» **About this task**:
For the entries below, work out how many lines include the string "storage", then write only that number.

═════ Source records ═════

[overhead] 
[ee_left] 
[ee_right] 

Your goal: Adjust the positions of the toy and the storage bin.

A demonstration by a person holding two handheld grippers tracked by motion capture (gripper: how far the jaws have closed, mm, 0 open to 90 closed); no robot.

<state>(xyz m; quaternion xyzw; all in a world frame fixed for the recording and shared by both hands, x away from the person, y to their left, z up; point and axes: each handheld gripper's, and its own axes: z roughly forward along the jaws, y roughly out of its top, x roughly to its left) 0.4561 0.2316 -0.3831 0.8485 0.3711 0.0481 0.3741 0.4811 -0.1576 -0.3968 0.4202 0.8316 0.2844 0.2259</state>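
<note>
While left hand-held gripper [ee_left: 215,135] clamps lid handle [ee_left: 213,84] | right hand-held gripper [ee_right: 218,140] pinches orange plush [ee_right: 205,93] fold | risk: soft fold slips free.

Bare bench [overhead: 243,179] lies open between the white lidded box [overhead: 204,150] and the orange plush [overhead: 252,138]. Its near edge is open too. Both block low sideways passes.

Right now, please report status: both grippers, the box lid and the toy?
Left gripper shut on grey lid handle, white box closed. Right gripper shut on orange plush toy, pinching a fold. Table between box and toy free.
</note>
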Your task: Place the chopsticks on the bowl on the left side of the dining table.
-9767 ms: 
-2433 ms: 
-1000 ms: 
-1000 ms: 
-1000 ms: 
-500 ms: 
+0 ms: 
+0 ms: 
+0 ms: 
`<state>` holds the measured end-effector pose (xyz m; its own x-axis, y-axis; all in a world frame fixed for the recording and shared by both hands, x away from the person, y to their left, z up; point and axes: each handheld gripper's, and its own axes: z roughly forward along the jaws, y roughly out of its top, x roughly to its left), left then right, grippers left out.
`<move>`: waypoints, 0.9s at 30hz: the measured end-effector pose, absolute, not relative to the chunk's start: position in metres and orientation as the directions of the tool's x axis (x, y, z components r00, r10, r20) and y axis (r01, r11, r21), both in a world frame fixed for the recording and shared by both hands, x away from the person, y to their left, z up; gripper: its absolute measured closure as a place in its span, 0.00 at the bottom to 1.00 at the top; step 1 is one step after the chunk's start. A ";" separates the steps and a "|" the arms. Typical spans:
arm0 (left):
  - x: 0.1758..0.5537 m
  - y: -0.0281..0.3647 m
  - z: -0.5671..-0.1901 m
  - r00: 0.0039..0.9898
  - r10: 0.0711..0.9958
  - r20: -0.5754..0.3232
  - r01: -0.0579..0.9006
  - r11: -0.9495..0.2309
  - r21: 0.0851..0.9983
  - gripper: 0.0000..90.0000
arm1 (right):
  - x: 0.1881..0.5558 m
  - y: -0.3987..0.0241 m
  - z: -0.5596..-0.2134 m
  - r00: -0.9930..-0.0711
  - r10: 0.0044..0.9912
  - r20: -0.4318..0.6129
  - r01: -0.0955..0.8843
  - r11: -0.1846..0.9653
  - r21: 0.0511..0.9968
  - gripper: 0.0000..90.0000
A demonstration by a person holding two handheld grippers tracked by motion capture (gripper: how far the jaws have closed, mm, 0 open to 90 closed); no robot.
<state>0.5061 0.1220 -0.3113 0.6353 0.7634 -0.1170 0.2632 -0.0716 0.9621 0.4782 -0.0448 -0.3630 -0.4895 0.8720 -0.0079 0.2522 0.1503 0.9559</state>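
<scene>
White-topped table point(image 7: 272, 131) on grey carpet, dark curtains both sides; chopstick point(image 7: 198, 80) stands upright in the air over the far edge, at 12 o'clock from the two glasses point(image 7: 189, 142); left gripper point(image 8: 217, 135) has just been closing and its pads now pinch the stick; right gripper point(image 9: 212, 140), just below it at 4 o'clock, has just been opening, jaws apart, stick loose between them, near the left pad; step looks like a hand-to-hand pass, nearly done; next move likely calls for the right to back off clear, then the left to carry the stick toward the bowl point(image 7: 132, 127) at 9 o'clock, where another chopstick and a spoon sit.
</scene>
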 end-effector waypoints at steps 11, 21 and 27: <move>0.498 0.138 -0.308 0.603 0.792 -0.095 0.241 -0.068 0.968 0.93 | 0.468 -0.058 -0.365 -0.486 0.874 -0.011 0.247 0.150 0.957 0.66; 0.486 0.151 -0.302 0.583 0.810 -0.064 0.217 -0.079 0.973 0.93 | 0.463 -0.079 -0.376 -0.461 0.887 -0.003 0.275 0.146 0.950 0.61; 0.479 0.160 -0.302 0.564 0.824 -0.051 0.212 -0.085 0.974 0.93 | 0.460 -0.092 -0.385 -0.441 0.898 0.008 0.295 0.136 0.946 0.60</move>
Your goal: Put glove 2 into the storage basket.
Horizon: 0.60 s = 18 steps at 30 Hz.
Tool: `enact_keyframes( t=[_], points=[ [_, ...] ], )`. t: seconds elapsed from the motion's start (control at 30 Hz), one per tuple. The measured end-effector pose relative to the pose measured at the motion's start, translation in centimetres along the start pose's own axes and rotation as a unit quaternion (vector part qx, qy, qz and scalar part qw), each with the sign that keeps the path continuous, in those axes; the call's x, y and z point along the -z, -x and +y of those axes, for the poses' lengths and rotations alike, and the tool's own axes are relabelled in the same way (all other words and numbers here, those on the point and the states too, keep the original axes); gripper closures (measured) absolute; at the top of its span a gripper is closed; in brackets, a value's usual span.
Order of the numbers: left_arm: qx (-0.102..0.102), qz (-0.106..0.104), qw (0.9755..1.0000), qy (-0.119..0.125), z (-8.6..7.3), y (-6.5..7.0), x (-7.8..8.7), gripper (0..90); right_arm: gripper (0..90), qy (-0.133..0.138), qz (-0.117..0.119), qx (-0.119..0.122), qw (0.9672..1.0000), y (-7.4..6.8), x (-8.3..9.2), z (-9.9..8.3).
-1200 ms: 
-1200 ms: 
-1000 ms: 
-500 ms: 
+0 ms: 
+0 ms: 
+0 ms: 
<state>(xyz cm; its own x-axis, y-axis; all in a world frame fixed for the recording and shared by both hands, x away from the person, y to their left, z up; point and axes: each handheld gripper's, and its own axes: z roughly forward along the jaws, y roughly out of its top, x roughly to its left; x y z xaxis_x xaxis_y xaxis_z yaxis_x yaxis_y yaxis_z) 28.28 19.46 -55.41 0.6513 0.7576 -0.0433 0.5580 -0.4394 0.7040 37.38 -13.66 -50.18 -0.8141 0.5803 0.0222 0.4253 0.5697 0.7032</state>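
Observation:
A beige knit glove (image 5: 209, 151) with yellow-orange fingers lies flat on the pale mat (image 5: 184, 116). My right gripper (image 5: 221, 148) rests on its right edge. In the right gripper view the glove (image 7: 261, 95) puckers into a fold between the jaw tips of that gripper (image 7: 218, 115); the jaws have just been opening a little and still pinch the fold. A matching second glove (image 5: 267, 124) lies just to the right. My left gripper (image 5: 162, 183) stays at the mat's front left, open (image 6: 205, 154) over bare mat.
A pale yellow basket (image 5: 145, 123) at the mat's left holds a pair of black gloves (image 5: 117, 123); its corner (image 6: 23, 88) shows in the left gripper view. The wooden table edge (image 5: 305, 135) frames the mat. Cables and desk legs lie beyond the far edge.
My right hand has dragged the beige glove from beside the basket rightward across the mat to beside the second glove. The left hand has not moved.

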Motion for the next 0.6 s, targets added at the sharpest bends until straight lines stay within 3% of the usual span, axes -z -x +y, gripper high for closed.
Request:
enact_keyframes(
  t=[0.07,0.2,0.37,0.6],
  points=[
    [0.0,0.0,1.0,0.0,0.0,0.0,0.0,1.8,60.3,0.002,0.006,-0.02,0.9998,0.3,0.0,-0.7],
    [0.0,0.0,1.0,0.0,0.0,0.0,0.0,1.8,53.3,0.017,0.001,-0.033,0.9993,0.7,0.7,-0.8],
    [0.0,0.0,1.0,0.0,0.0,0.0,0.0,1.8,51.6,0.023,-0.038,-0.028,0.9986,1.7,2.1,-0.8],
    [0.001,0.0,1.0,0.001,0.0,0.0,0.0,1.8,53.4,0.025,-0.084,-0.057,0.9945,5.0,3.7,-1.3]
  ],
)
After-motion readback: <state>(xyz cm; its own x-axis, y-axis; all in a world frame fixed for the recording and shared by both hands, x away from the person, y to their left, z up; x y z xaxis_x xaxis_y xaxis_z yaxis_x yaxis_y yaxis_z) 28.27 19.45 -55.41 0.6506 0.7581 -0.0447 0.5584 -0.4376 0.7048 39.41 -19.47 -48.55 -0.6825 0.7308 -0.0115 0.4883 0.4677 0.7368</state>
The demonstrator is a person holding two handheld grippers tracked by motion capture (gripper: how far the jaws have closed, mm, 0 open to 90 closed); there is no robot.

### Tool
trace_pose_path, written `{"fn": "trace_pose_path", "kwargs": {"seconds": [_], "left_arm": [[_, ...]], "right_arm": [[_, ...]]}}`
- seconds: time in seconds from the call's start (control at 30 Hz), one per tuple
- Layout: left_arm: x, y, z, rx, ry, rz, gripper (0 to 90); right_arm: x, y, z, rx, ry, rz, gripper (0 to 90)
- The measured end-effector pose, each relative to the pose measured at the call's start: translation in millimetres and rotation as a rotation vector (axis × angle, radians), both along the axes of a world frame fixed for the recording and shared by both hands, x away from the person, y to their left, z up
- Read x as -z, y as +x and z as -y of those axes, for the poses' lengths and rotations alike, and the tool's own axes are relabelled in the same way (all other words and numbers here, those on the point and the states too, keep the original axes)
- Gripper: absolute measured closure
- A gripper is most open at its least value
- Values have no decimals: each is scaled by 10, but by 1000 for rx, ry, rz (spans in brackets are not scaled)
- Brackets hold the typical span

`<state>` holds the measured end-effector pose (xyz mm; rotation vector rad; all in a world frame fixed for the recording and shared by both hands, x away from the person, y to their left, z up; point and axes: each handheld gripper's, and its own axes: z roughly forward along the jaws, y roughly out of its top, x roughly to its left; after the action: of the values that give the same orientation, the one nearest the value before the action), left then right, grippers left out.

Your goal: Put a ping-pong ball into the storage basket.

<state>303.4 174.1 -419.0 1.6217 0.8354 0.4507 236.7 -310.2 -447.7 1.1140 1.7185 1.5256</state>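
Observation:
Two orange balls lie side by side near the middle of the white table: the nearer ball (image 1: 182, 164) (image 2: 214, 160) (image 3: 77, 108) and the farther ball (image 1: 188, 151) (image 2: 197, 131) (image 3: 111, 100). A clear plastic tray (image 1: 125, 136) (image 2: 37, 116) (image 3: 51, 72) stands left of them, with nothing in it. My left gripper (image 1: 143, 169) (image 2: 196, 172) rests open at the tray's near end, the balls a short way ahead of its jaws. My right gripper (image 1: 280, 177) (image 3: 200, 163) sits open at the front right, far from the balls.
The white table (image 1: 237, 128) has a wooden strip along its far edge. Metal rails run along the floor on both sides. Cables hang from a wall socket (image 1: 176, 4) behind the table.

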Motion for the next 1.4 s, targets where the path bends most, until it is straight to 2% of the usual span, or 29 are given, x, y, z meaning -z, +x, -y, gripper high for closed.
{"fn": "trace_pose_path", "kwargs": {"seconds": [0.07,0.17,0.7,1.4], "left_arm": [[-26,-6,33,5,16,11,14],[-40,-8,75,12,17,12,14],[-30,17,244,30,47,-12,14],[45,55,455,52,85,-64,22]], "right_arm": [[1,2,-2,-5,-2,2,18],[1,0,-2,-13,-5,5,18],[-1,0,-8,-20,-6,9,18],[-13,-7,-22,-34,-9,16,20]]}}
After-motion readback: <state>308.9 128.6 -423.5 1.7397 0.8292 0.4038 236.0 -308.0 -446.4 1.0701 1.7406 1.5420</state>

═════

» **Expected answer**:
3